==== GIVEN MATERIAL ====

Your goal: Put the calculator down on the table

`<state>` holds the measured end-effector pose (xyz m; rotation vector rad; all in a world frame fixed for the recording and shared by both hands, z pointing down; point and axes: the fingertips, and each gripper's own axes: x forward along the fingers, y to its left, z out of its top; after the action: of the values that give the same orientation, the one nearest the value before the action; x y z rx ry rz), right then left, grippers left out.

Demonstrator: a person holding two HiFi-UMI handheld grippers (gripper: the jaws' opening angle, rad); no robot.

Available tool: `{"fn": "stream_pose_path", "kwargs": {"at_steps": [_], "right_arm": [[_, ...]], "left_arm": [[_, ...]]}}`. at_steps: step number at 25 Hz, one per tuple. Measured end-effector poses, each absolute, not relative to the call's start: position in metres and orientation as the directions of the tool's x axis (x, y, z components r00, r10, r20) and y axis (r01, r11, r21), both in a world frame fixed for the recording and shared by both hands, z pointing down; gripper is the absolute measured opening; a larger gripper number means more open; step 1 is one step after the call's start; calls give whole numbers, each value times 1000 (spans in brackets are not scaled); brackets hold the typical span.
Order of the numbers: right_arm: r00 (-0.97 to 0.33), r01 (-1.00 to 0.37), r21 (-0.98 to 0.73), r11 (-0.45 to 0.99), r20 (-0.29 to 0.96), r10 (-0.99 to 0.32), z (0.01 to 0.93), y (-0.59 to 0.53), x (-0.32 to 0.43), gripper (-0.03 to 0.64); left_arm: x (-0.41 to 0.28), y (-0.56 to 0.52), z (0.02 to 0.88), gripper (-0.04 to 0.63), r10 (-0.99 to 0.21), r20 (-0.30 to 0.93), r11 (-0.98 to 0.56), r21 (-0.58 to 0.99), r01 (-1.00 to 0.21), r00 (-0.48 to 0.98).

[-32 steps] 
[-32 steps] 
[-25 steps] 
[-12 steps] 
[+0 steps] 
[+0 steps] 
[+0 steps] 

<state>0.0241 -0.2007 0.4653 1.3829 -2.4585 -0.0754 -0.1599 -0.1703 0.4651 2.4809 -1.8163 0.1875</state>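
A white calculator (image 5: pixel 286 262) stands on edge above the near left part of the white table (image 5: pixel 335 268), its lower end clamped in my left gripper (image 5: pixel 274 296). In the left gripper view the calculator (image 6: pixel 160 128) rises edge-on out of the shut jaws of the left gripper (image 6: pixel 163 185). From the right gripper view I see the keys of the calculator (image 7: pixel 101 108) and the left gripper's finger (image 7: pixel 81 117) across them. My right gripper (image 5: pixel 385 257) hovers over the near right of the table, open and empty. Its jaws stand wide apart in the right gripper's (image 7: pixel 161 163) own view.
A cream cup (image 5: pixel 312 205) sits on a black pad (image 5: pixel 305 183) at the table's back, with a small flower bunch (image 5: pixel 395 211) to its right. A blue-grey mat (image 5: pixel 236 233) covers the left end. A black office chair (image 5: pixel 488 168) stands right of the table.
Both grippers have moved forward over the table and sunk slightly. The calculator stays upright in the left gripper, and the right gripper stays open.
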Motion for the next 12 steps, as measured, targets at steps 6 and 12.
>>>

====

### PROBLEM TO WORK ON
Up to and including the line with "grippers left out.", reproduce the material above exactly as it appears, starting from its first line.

### TASK ANSWER
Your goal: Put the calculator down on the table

`<state>` holds the measured end-effector pose (xyz m; rotation vector rad; all in a world frame fixed for the recording and shared by both hands, z pointing down; point and axes: the fingertips, and each gripper's own axes: x forward along the fingers, y to its left, z out of its top; after the action: of the values that give the same orientation, the one nearest the value before the action; x y z rx ry rz), right then left, grippers left out.

There is nothing else to the answer.